## TASK TO COMPLETE
Reproduce all entries verbatim, with nothing added or dropped.

++++++

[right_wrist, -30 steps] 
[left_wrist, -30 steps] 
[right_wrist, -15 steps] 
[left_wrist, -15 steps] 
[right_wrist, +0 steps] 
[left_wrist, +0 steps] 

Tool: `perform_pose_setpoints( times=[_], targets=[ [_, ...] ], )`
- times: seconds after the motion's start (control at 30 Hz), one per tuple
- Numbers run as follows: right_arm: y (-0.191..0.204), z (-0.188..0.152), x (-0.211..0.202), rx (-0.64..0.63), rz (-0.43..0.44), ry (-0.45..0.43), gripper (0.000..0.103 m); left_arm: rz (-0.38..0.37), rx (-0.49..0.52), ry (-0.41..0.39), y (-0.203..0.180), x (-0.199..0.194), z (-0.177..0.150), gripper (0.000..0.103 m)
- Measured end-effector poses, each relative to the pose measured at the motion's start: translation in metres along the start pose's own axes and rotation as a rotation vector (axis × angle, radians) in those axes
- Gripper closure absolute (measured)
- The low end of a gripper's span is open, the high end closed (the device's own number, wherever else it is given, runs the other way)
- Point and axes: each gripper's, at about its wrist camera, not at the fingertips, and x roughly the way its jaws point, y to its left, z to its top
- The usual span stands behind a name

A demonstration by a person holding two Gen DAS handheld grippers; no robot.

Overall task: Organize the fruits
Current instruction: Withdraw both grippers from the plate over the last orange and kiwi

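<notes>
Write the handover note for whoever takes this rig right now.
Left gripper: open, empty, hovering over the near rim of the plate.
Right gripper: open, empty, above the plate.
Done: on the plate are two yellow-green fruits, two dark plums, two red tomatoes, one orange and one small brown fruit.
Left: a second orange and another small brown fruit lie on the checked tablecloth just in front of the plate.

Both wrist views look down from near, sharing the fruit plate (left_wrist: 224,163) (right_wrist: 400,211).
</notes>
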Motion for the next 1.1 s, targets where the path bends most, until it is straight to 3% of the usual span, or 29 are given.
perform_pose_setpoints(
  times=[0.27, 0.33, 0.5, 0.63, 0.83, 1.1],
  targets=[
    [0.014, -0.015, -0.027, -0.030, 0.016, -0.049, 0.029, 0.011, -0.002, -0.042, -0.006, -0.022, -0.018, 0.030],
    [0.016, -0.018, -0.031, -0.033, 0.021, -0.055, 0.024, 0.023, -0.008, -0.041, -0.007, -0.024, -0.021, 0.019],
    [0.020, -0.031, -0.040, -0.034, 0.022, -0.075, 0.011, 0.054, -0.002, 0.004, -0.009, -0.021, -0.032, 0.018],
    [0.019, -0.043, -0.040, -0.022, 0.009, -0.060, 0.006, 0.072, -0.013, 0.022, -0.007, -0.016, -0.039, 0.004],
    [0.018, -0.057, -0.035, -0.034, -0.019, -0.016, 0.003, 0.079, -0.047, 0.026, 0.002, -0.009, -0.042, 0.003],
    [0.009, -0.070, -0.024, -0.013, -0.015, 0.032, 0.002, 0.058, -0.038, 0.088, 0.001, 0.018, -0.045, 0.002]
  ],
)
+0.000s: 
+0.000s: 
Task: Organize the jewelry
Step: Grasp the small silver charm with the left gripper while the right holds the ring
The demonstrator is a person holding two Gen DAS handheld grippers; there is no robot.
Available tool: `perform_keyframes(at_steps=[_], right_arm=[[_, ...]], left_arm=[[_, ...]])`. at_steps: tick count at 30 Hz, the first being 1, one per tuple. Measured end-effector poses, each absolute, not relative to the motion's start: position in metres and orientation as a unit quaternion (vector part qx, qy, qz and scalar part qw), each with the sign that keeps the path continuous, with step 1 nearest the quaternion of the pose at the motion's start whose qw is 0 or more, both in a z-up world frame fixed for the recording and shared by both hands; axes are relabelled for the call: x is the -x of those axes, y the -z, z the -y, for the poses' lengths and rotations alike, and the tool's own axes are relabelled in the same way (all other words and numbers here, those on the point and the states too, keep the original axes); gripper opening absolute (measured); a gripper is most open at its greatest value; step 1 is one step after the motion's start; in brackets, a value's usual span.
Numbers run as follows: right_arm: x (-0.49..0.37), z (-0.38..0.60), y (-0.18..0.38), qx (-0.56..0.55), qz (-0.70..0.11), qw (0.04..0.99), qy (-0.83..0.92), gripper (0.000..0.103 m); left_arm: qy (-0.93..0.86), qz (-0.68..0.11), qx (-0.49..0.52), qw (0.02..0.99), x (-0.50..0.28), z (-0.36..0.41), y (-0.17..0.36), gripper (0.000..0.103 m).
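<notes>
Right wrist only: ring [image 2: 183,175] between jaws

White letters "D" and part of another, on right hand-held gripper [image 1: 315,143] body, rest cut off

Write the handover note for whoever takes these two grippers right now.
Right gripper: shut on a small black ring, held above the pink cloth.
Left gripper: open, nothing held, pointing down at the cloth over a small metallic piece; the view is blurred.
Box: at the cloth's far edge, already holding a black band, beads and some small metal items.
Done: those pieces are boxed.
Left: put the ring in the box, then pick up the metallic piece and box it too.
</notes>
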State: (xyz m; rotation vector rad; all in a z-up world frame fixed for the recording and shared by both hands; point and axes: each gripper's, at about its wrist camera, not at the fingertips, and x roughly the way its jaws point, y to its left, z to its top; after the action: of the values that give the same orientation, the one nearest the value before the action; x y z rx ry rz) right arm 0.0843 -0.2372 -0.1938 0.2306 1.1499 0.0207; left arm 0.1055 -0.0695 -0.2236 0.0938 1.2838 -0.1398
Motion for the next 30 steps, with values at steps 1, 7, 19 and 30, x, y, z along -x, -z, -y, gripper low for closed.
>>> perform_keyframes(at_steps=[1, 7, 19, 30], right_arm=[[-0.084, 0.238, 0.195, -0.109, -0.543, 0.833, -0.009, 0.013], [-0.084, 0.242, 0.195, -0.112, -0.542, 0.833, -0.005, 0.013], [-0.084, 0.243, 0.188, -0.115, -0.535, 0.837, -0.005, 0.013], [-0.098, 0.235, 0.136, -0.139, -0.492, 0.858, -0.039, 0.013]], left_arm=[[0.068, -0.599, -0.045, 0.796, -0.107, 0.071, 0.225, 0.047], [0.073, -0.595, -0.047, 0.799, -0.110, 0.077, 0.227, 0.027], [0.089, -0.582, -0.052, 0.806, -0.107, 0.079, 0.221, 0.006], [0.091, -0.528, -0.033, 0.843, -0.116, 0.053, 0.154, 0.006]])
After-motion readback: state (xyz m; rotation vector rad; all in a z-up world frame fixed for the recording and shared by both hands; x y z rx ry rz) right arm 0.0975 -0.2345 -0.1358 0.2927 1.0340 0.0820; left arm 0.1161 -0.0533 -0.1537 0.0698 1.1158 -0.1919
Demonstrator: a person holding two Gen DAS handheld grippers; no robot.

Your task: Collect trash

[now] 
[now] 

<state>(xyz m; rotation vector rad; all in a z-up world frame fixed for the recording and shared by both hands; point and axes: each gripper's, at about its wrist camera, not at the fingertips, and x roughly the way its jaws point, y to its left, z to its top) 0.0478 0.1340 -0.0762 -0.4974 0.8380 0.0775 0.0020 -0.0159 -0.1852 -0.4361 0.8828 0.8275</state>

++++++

## RESULT BELOW
[right_wrist, -30 steps] 
[left_wrist, -30 steps] 
[right_wrist, -15 steps] 
[left_wrist, -15 steps] 
[right_wrist, +0 steps] 
[left_wrist, +0 steps] 

Tool: `perform_pose_setpoints( times=[_], targets=[ [_, ...] ], )`
- times: seconds after the motion's start (control at 30 Hz), one per tuple
- Numbers run as follows: right_arm: y (-0.191..0.204), z (-0.188..0.152), x (-0.211..0.202), rx (-0.64..0.63), rz (-0.43..0.44), ry (-0.45..0.43), gripper (0.000..0.103 m); left_arm: rz (-0.38..0.37), rx (-0.49..0.52), ry (-0.41..0.39), y (-0.203..0.180), x (-0.199..0.194), z (-0.177..0.150), gripper (0.000..0.103 m)
- Measured end-effector poses, each relative to the pose measured at the motion's start: translation in metres along the start pose's own axes and rotation as a rotation vector (axis × angle, radians) in those axes
- Gripper closure absolute (measured)
- The low end of a gripper's span is open, the high end closed (the device's own number, wherever else it is given, runs the other way)
- Point and axes: each gripper's, at about its wrist camera, not at the fingertips, and x roughly the way its jaws point, y to its left, z to its top
- The usual span stands behind a name

A demonstration by a person holding two Gen DAS handheld grippers; no robot.

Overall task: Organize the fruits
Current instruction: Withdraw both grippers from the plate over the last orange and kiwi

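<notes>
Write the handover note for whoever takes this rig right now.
Left gripper: open, empty, hovering over the near rim of the plate.
Right gripper: open, empty, above the plate.
Done: on the plate are two yellow-green fruits, two dark plums, two red tomatoes, one orange and one small brown fruit.
Left: a second orange and another small brown fruit lie on the checked tablecloth just in front of the plate.

Both wrist views look down from near, sharing the fruit plate (left_wrist: 224,163) (right_wrist: 400,211).
</notes>
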Motion for the next 1.1 s, targets where the path bends most, until it is straight to 3% of the usual span, or 29 are given.
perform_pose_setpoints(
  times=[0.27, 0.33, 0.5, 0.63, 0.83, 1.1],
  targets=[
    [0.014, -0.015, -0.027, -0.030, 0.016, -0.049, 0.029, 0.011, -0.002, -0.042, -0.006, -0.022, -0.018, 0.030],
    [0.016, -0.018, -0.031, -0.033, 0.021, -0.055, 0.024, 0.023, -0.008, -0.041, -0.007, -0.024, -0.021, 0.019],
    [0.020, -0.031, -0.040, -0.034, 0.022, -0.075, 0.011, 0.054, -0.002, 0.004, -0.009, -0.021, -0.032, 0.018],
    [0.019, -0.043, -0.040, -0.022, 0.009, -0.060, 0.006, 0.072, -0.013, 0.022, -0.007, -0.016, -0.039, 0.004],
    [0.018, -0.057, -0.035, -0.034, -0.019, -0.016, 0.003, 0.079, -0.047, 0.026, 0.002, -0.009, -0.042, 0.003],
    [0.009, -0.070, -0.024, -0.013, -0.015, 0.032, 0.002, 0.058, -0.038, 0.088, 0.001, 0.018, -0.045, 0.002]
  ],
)
+0.000s: 
+0.000s: 
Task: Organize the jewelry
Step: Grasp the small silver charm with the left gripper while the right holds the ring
The demonstrator is a person holding two Gen DAS handheld grippers; there is no robot.
Available tool: `perform_keyframes(at_steps=[_], right_arm=[[_, ...]], left_arm=[[_, ...]])`. at_steps: tick count at 30 Hz, the first being 1, one per tuple. Measured end-effector poses, each absolute, not relative to the motion's start: position in metres and orientation as a unit quaternion (vector part qx, qy, qz and scalar part qw), each with the sign that keeps the path continuous, with step 1 nearest the quaternion of the pose at the motion's start whose qw is 0 or more, both in a z-up world frame fixed for the recording and shared by both hands; axes are relabelled for the call: x is the -x of those axes, y the -z, z the -y, for the poses' lengths and rotations alike, and the tool's own axes are relabelled in the same way (all other words and numbers here, those on the point and the states too, keep the original axes); gripper opening absolute (measured); a gripper is most open at its greatest value; step 1 is one step after the motion's start; in brackets, a value's usual span.
Numbers run as follows: right_arm: x (-0.49..0.37), z (-0.38..0.60), y (-0.18..0.38), qx (-0.56..0.55), qz (-0.70..0.11), qw (0.04..0.99), qy (-0.83..0.92), gripper (0.000..0.103 m); left_arm: qy (-0.93..0.86), qz (-0.68..0.11), qx (-0.49..0.52), qw (0.02..0.99), x (-0.50..0.28), z (-0.36..0.41), y (-0.17..0.36), gripper (0.000..0.103 m).
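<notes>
Right wrist only: ring [image 2: 183,175] between jaws

White letters "D" and part of another, on right hand-held gripper [image 1: 315,143] body, rest cut off

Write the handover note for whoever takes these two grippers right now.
Right gripper: shut on a small black ring, held above the pink cloth.
Left gripper: open, nothing held, pointing down at the cloth over a small metallic piece; the view is blurred.
Box: at the cloth's far edge, already holding a black band, beads and some small metal items.
Done: those pieces are boxed.
Left: put the ring in the box, then pick up the metallic piece and box it too.
</notes>
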State: (xyz m; rotation vector rad; all in a z-up world frame fixed for the recording and shared by both hands; point and axes: each gripper's, at about its wrist camera, not at the fingertips, and x roughly the way its jaws point, y to its left, z to its top; after the action: of the values that give the same orientation, the one nearest the value before the action; x y z rx ry rz) right arm 0.0843 -0.2372 -0.1938 0.2306 1.1499 0.0207; left arm 0.1055 -0.0695 -0.2236 0.0938 1.2838 -0.1398
Motion for the next 30 steps, with values at steps 1, 7, 19 and 30, x, y, z along -x, -z, -y, gripper low for closed.
>>> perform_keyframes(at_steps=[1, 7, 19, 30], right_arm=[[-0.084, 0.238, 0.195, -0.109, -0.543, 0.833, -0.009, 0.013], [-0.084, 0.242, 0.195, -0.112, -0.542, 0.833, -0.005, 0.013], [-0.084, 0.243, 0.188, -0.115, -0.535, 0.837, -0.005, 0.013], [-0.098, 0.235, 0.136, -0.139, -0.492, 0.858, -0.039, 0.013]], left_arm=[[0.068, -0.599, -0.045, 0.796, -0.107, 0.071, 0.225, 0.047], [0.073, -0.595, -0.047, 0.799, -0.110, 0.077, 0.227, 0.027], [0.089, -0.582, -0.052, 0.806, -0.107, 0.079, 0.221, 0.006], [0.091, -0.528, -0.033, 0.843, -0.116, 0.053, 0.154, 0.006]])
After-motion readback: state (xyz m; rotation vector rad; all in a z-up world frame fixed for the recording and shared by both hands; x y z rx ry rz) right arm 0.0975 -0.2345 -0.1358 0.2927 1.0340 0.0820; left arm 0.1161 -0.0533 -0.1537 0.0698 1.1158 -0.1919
Demonstrator: a person holding two Gen DAS handheld grippers; no robot.

Your task: Collect trash

[now] 
[now] 

<state>(xyz m; rotation vector rad; all in a z-up world frame fixed for the recording and shared by both hands; point and axes: each gripper's, at about its wrist camera, not at the fingertips, and x roughly the way its jaws point, y to its left, z to its top) 0.0478 0.1340 -0.0762 -0.4974 0.8380 0.0775 0.0020 -0.0159 -0.1852 -0.4361 0.8828 0.8275</state>

This exercise has been fully answered.